<<<<

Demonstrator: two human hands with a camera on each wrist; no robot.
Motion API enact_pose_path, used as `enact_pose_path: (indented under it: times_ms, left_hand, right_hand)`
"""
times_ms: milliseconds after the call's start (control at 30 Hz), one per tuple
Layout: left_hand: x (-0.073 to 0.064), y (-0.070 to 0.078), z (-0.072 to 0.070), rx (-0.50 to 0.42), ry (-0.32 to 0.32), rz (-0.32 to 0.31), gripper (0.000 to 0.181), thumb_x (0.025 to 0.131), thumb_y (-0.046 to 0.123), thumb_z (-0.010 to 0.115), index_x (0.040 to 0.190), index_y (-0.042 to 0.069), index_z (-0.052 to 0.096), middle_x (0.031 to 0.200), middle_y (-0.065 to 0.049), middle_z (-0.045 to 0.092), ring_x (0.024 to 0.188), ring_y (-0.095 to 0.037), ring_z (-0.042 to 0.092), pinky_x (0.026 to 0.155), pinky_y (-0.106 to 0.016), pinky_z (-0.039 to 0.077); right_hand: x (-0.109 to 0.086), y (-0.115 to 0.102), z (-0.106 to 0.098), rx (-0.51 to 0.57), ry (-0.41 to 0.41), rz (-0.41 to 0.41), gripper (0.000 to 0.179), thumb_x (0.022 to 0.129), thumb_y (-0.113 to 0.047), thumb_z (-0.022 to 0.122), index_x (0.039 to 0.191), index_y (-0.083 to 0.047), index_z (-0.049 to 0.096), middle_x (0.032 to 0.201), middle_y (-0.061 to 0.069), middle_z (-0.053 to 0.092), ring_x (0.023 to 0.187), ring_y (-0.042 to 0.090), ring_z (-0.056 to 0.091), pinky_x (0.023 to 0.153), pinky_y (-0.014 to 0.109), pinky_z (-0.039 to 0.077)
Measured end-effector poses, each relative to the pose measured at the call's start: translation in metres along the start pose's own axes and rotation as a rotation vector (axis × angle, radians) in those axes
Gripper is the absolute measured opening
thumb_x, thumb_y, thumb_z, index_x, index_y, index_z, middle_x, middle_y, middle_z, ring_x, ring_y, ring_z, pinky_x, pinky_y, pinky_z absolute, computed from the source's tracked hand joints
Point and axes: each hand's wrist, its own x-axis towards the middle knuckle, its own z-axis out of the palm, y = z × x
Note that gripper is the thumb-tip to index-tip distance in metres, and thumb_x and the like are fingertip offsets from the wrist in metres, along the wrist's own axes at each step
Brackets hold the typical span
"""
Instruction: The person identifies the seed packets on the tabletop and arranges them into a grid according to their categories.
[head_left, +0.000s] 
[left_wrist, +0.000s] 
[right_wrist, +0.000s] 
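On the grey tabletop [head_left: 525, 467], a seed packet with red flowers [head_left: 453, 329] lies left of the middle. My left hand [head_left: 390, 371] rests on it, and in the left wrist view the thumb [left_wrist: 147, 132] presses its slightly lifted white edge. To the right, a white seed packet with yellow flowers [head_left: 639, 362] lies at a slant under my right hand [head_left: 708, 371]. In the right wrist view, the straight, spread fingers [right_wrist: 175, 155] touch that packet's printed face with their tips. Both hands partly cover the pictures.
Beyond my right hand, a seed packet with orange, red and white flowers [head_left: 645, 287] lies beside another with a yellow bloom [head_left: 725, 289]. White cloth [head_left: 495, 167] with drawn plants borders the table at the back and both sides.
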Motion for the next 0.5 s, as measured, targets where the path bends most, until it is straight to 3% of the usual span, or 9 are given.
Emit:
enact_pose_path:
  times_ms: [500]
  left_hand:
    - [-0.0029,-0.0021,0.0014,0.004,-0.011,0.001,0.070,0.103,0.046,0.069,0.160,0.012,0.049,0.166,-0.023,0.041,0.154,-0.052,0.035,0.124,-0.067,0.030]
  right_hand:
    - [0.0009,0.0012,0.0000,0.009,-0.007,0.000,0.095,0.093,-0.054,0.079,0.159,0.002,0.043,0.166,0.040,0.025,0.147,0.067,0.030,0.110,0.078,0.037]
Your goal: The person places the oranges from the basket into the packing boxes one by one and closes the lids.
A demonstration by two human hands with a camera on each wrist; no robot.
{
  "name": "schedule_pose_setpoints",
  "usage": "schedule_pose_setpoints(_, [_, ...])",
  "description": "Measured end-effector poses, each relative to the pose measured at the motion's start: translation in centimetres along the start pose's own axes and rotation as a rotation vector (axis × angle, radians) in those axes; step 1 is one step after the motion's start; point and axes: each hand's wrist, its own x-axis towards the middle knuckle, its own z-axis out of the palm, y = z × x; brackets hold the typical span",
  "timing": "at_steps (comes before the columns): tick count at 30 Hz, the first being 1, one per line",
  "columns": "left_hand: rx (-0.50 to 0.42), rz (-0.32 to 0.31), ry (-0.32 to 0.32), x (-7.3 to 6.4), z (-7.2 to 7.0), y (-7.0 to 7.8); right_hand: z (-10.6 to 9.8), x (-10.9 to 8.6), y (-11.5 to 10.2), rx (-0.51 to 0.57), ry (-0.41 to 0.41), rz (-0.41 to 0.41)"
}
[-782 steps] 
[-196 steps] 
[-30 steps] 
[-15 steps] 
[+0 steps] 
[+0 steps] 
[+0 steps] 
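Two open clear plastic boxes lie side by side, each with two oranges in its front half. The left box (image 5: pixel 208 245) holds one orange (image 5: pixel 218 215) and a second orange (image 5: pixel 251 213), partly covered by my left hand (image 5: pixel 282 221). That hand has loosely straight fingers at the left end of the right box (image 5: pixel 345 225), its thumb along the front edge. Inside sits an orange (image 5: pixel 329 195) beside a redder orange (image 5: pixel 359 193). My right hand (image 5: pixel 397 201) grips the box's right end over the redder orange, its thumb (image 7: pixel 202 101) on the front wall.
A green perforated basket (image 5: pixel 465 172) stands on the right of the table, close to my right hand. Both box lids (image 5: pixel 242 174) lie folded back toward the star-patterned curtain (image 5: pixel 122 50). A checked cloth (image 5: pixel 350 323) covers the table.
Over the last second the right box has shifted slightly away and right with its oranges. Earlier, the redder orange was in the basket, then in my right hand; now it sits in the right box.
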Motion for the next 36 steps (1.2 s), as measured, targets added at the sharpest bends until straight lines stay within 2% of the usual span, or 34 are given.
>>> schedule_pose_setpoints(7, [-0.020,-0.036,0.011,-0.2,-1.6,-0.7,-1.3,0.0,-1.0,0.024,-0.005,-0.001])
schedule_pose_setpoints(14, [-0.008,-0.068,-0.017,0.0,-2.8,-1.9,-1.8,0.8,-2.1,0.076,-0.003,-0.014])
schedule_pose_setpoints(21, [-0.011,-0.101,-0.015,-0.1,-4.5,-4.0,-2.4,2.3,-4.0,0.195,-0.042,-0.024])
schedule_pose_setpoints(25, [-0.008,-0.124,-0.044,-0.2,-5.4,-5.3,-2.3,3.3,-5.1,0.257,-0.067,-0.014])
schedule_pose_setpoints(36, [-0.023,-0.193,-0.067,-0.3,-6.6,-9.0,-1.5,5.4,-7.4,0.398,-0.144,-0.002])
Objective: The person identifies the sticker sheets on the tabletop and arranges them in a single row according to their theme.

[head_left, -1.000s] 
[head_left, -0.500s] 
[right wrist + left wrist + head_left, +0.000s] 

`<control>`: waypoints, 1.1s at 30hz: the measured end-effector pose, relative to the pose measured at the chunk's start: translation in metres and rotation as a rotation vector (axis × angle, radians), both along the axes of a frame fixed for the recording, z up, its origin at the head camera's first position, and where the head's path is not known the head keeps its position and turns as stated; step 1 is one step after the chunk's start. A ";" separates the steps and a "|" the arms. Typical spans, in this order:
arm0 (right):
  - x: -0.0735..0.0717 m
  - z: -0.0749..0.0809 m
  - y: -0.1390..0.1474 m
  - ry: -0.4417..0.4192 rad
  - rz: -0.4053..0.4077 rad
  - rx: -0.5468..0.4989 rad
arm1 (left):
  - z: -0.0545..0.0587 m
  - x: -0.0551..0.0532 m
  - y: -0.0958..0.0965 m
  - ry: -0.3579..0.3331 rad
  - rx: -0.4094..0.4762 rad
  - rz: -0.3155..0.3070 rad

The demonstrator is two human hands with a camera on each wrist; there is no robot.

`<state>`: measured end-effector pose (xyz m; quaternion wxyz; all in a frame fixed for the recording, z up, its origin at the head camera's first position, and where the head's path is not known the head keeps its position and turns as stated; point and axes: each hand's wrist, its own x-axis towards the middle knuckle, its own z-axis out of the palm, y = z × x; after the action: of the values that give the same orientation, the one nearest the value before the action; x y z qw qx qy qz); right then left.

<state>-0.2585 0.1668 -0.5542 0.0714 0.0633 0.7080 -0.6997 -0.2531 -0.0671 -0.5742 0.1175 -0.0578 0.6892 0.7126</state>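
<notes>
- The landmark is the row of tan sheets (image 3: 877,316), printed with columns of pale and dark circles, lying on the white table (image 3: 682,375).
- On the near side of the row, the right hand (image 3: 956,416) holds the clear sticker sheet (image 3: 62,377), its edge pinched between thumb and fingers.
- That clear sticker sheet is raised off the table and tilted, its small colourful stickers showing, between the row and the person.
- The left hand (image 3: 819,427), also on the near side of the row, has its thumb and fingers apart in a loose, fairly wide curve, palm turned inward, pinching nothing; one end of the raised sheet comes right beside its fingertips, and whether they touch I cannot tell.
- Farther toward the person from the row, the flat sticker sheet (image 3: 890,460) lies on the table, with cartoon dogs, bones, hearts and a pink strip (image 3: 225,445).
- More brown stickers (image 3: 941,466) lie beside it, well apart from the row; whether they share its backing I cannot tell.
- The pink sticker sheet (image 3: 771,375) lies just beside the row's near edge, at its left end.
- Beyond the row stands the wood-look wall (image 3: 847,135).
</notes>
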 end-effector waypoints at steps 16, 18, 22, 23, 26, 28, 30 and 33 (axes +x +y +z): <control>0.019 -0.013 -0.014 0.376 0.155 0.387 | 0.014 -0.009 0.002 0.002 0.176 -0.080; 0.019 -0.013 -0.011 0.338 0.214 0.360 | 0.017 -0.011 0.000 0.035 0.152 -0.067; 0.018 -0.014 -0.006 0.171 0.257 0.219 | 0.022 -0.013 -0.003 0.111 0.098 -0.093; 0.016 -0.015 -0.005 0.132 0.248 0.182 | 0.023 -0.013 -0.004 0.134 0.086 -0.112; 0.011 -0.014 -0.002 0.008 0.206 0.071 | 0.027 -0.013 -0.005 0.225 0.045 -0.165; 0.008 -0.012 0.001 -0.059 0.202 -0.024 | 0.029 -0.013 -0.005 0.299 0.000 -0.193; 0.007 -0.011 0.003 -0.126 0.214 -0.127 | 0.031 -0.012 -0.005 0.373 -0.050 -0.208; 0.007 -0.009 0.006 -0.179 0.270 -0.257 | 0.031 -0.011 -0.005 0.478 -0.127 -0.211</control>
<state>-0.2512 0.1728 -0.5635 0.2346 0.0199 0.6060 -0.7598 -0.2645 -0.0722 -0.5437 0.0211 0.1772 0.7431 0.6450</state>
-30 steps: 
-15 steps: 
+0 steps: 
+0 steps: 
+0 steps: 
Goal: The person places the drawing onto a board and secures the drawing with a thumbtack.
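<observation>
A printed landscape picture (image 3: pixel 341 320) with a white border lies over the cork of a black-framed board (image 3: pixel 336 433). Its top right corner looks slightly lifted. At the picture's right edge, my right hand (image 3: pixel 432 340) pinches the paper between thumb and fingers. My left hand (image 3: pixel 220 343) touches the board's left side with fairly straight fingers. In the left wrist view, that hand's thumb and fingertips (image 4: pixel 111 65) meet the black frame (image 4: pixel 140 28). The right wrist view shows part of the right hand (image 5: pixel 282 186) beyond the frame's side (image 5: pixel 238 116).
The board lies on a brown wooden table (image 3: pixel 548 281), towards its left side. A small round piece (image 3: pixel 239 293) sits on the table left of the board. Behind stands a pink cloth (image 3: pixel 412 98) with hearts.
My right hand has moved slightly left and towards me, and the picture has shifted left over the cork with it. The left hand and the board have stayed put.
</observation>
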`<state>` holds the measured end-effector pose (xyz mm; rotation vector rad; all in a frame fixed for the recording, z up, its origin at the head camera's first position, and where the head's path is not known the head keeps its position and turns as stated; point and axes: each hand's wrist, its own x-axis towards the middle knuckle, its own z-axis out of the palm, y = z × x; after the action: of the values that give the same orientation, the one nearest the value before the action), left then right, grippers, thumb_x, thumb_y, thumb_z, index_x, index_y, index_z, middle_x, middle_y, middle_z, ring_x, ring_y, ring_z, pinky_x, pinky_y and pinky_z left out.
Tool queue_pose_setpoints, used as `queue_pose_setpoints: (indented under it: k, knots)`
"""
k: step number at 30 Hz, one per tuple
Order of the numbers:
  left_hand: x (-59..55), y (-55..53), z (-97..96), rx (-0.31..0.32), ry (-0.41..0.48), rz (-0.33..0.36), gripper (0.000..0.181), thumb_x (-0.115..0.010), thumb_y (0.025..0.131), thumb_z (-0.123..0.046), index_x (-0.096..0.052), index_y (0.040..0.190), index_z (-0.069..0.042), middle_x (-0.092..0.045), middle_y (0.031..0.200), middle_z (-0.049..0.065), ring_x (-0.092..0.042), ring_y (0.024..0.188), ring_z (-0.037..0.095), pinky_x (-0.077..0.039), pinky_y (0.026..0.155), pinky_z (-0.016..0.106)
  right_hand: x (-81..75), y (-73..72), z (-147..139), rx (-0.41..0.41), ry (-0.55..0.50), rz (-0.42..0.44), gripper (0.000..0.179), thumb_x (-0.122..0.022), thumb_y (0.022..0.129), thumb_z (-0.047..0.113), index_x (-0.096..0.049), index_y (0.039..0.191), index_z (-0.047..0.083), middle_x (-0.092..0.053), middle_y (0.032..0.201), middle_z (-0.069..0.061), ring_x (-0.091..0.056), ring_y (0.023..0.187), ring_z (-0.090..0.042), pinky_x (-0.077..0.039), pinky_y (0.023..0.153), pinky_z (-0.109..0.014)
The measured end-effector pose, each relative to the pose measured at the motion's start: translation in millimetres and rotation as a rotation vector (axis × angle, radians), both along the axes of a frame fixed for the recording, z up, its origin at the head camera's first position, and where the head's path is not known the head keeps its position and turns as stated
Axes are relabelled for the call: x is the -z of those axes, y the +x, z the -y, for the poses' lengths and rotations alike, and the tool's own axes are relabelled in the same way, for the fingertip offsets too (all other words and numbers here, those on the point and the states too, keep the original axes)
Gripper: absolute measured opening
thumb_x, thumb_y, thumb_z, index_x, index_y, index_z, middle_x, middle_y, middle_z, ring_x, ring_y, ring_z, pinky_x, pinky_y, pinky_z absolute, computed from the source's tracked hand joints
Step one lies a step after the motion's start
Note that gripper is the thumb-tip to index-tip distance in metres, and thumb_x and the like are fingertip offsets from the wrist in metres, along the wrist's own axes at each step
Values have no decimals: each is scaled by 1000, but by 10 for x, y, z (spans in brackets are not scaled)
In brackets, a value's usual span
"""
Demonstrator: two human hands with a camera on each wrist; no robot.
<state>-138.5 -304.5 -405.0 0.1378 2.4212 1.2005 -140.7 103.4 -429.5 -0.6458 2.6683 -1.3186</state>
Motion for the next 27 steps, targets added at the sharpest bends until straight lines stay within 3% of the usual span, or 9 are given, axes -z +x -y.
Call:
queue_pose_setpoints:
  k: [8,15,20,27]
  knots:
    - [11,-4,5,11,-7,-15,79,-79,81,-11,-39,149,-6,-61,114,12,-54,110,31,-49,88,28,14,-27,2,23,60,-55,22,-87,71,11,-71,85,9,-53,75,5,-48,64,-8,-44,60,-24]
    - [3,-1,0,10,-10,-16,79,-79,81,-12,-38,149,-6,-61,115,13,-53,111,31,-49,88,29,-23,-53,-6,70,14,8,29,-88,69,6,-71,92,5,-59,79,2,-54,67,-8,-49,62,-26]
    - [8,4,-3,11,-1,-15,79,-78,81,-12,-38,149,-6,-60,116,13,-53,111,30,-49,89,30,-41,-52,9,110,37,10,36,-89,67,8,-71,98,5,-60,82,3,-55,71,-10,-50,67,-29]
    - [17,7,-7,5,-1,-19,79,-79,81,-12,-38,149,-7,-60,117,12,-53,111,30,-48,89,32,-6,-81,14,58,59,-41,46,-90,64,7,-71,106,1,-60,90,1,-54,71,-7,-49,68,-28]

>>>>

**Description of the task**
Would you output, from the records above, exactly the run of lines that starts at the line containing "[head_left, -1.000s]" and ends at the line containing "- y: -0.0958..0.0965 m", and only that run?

**Written reply**
[head_left, -1.000s] 
[head_left, -0.500s] 
[right wrist + left wrist + head_left, +0.000s] 

`<control>`: waypoints, 1.1s at 30hz: the measured end-effector pose, relative to the pose measured at the chunk's start: translation in metres and rotation as a rotation vector (axis × angle, radians), both along the axes of a frame fixed for the recording, z up, its origin at the head camera's first position, and where the head's path is not known the head keeps its position and turns as stated; step 1 is one step after the chunk's start. A ";" separates the steps and a "|" the arms. Typical spans, in this order:
arm0 (right):
  - x: -0.0735..0.0717 m
  - z: -0.0749..0.0809 m
  - y: -0.1390..0.1474 m
  - ry: -0.4417..0.4192 rad
  - rz: -0.4053..0.4077 rad
  - rx: -0.5468..0.4989 rad
arm1 (left):
  - z: -0.0545..0.0587 m
  - x: -0.0551..0.0532 m
  - y: -0.0958..0.0965 m

The required answer is now complete.